** Required action **
Set down the data again word for word. Skip any pictures.

# # # # # # #

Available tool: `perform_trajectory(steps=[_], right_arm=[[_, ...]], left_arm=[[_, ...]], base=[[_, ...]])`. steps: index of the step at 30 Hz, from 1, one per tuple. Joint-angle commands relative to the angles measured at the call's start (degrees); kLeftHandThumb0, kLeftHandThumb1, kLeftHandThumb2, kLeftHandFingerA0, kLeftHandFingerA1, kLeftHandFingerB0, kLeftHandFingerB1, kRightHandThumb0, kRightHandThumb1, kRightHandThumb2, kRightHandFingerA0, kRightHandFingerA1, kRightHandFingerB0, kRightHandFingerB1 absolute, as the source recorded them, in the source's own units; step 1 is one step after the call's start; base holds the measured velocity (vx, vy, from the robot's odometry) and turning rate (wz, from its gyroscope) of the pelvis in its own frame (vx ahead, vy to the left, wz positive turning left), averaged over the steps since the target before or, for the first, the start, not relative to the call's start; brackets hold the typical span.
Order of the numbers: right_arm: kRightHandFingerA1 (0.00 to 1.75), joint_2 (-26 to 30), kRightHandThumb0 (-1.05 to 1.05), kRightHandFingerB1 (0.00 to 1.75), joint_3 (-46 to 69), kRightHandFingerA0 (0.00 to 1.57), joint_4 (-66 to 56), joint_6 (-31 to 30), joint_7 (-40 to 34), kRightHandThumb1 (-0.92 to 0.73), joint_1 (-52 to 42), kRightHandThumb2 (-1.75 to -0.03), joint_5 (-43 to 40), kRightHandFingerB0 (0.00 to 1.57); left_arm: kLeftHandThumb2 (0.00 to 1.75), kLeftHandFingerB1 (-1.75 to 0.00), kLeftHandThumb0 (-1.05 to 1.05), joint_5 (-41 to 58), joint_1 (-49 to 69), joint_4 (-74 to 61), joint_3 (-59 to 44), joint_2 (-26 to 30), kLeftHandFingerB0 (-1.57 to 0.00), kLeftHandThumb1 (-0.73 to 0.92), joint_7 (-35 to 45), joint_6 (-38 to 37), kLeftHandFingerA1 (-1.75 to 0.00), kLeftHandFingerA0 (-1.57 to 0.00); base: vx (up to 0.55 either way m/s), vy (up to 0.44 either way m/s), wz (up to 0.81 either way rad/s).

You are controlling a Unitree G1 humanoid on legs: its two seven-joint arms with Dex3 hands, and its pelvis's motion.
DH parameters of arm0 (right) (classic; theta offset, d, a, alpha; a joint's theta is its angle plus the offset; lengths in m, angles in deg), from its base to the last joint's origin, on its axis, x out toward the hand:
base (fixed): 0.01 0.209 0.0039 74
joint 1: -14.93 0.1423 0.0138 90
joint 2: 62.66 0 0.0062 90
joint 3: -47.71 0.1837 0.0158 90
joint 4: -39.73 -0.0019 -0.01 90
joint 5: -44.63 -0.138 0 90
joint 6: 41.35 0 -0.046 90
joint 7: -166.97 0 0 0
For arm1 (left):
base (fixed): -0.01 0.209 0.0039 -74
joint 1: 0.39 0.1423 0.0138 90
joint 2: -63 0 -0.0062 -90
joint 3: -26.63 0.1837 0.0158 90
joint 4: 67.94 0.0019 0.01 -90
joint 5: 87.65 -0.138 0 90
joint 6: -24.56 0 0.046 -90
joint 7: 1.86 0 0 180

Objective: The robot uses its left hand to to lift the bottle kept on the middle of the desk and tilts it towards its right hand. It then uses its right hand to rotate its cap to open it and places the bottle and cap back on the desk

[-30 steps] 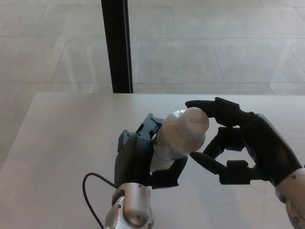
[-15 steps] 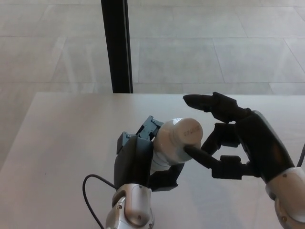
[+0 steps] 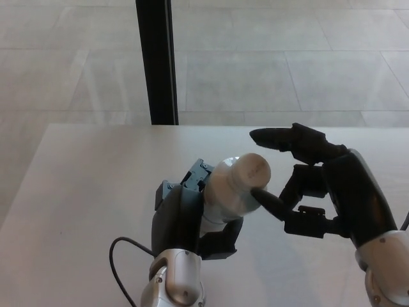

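My left hand [image 3: 185,214] gripped the tilted bottle [image 3: 227,192]; right hand [image 3: 313,185] spread, one finger touching the unremoved cap [image 3: 251,174].

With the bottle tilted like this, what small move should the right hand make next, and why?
Probably close the right hand around the cap before twisting. The left hand holds the bottle tilted toward it, cap on. One lower finger touches just under the cap, but the upper finger stands clear above, so there is no grip yet.
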Motion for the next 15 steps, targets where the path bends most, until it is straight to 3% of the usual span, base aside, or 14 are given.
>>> perform_trajectory(steps=[1,8,15], right_arm=[[1.54,0.68,-0.25,0.49,0.38,0.98,0.22,2.30,-0.53,-0.67,-0.13,-0.62,1.31,0.65],[1.46,1.64,-0.24,0.50,0.08,0.96,-0.36,0.44,1.32,-0.63,0.07,-0.64,1.16,0.63],[1.51,1.57,-0.25,0.50,-0.03,0.93,-0.36,0.42,1.38,-0.64,0.16,-0.65,1.70,0.64]], left_arm=[[1.36,-1.13,0.01,-0.37,-0.33,0.96,0.01,0.19,-0.94,0.80,-0.08,-2.36,-1.19,-1.02],[1.36,-1.15,-0.02,0.02,-0.75,1.22,-0.14,-0.16,-0.96,0.78,0.20,-2.62,-1.20,-1.03],[1.36,-1.15,-0.01,-0.58,-1.24,1.81,0.03,-0.09,-0.97,0.78,-0.12,-2.60,-1.20,-1.04]], base=[[0.00,0.000,0.00],[0.00,0.000,0.00],[0.00,0.000,0.00]])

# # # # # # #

** Exercise answer **
Available tool: `perform_trajectory(steps=[_], right_arm=[[_, ...]], left_arm=[[_, ...]], base=[[_, ...]])`. steps: index of the step at 30 Hz, from 1, one per tuple. Joint-angle commands relative to the angles measured at the call's start (degrees); kLeftHandThumb0, kLeftHandThumb1, kLeftHandThumb2, kLeftHandFingerA0, kLeftHandFingerA1, kLeftHandFingerB0, kLeftHandFingerB1, kRightHandThumb0, kRightHandThumb1, kRightHandThumb2, kRightHandFingerA0, kRightHandFingerA1, kRightHandFingerB0, kRightHandFingerB1 absolute, as the source recorded them, in the source's own units; step 1 is one step after the call's start; base holds the measured velocity (vx, vy, from the robot's odometry) and turning rate (wz, from its gyroscope) of the pelvis in its own frame (vx ahead, vy to the left, wz positive turning left), averaged over the steps since the target before or, for the first, the start, not relative to the call's start; brackets hold the typical span.
Order of the numbers: right_arm: kRightHandFingerA1 (0.00 to 1.75), joint_2 (-26 to 30), kRightHandThumb0 (-1.05 to 1.05), kRightHandFingerB1 (0.00 to 1.75), joint_3 (-46 to 69), kRightHandFingerA0 (0.00 to 1.57), joint_4 (-66 to 56), joint_6 (-31 to 30), joint_7 (-40 to 34), kRightHandThumb1 (-0.92 to 0.73), joint_1 (-52 to 42), kRightHandThumb2 (-1.75 to -0.03), joint_5 (-43 to 40), kRightHandFingerB0 (0.00 to 1.57); left_arm: kLeftHandThumb2 (0.00 to 1.75), kLeftHandFingerB1 (-1.75 to 0.00), kLeftHandThumb0 (-1.05 to 1.05), joint_5 (-41 to 58), joint_1 (-49 to 69), joint_4 (-74 to 61), joint_3 (-59 to 44), joint_2 (-26 to 30), kLeftHandFingerB0 (-1.57 to 0.00), kLeftHandThumb1 (-0.73 to 0.92), joint_7 (-35 to 45), joint_6 (-38 to 37), kLeftHandFingerA1 (-1.75 to 0.00), kLeftHandFingerA0 (-1.57 to 0.00); base: vx (up to 0.55 either way m/s), vy (up to 0.44 either way m/s), wz (up to 0.81 either way rad/s).

You are controlling a Unitree G1 humanoid on legs: its two seven-joint arms with Dex3 hands, and its pelvis's motion.
DH parameters of arm0 (right) (classic; theta offset, d, a, alpha; a joint's theta is its angle plus the offset; lengths in m, angles in deg), from its base to the last joint's origin, on its axis, x out toward the hand:
base (fixed): 0.01 0.209 0.0039 74
joint 1: -14.93 0.1423 0.0138 90
joint 2: 62.66 0 0.0062 90
joint 3: -47.71 0.1837 0.0158 90
joint 4: -39.73 -0.0019 -0.01 90
joint 5: -44.63 -0.138 0 90
joint 6: 41.35 0 -0.046 90
joint 7: -166.97 0 0 0
For arm1 (left):
base (fixed): -0.01 0.209 0.0039 -74
joint 1: 0.39 0.1423 0.0138 90
joint 2: -63 0 -0.0062 -90
joint 3: -26.63 0.1837 0.0158 90
joint 4: 67.94 0.0019 0.01 -90
joint 5: 87.65 -0.138 0 90
joint 6: -24.56 0 0.046 -90
joint 7: 1.86 0 0 180

Objective: The robot uses its left hand to to lift the bottle kept on the middle of the desk and tilts it towards its right hand. It then uses its right hand to rotate its cap to open it and places the bottle and cap back on the desk

[-30 steps] 
[-15 steps] 
[+0 steps] 

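My left hand [image 3: 185,214] gripped the tilted bottle [image 3: 227,192]; right hand [image 3: 313,185] spread, one finger touching the unremoved cap [image 3: 251,174].

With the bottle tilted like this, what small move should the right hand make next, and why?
Probably close the right hand around the cap before twisting. The left hand holds the bottle tilted toward it, cap on. One lower finger touches just under the cap, but the upper finger stands clear above, so there is no grip yet.
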Motion for the next 15 steps, targets where the path bends most, until it is straight to 3% of the usual span, base aside, or 14 are given.
>>> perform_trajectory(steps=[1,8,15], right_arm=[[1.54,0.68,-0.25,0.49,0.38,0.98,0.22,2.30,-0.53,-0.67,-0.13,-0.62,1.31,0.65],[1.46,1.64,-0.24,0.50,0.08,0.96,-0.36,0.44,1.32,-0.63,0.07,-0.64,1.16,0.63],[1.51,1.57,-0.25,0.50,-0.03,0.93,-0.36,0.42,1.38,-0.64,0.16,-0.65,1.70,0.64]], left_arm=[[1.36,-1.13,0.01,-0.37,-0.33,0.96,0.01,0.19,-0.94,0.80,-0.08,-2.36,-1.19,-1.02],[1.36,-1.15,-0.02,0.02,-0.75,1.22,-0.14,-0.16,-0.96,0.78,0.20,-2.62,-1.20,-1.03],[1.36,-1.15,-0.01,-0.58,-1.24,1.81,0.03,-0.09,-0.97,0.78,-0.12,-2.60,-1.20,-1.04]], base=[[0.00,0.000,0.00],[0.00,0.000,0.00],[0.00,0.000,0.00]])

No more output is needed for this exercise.